Großgmain is a municipality in the district of Salzburg-Umgebung in the state of Salzburg in Austria.

Geography
Großgmain lies in the Salzburg Flachgau region in the northern foothills of the Untersberg massif, directly on the border with Bayerisch Gmain in the German state of Bavaria. The Austrian-German border runs along the Weißbach creek, a tributary of the Saalach river.

History

The Gmain area, first mentioned in a 712 deed of donation issued by Duke Theodbert of Bavaria, is an old settlement ground, a fertile plain stretching along the northern rim of the Berchtesgaden Alps. Archaeological findings date back to the Bronze Age; in the Middle Ages it became the centre of the dominions held by the Bavarian Counts of Plain, who had the Plainburg erected as their residence.

When the Archbishops of Salzburg achieved the status of Prince-bishops, the Weißbach became the western border of the immediate estates in the region.
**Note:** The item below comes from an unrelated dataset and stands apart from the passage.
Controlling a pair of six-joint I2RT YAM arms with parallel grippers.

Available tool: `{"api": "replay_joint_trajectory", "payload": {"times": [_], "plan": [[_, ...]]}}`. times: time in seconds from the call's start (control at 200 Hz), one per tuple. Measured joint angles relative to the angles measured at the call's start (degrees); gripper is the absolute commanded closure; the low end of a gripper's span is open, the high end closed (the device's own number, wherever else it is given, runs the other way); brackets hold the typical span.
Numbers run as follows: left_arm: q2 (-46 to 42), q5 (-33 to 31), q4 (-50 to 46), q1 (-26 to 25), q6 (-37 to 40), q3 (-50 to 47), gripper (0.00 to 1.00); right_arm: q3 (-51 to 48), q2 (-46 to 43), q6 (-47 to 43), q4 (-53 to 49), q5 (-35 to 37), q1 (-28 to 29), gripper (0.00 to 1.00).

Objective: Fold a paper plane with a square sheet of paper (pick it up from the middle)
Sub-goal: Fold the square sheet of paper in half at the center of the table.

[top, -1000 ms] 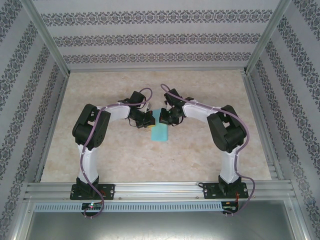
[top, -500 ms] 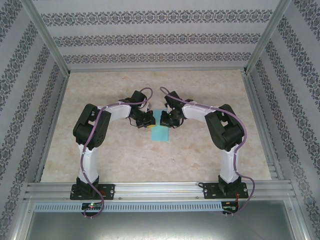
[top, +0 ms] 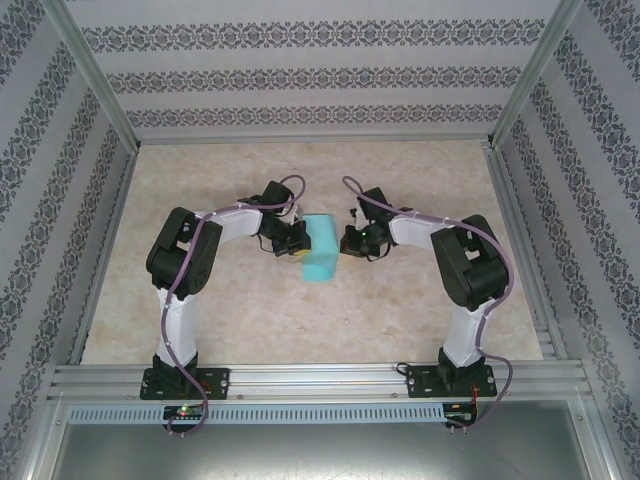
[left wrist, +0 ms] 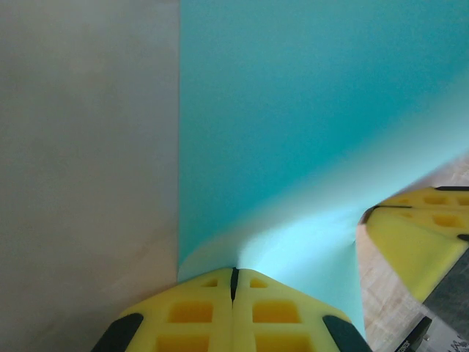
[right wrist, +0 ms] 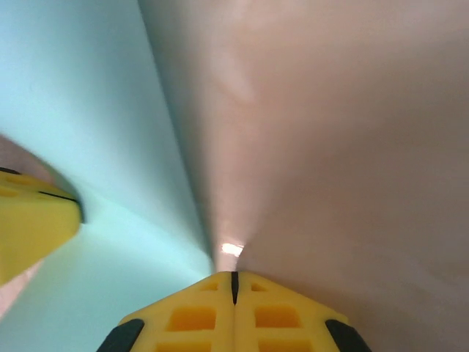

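Observation:
The square sheet of paper [top: 320,250] is turquoise and hangs between both grippers over the middle of the table, bowed rather than flat. My left gripper [top: 298,242] is shut on its left edge; in the left wrist view the yellow jaws [left wrist: 234,271] pinch the sheet [left wrist: 308,132], which curves up and away. My right gripper [top: 346,243] is shut on the opposite edge; in the right wrist view the jaws [right wrist: 234,277] meet where the paper [right wrist: 80,132] ends. Each wrist view catches the other gripper's yellow fingers [left wrist: 418,231] [right wrist: 33,220]. The paper plane is out of view.
The beige marbled table [top: 250,310] is bounded by an aluminium frame [top: 320,378] at the near edge and patterned walls [top: 310,80] on the other three sides. Both arm bases stand on the near rail.
The right arm has swung to the right with its edge of the paper. The sheet has spread from a narrow strip into a wider shape. The left arm has stayed put.

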Motion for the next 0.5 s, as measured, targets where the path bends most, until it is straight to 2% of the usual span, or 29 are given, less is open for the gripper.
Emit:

Though the villages of Großgmain und Bayerisch Gmain were part of different dominions, the sense of a common bond among the local population was preserved up to today.

Politics
Seats in the municipal assembly (Gemeinderat) as of 2014 local elections:
Austrian People's Party (ÖVP): 10
Social Democratic Party of Austria (SPÖ): 3
Freedom Party of Austria (FPÖ): 3
The Greens – The Green Alternative: 3

Notable people
Cesar Bresgen (1913–1988), composer, lived in Großgmain from 1956
Josef Meinrad (1913–1996), actor, died in Großgmain
Ilse Aichinger (born 1921), writer, lived in Großgmain from 1963 to 1981
Lolita (1931–2010), singer, lived in Großgmain until her death.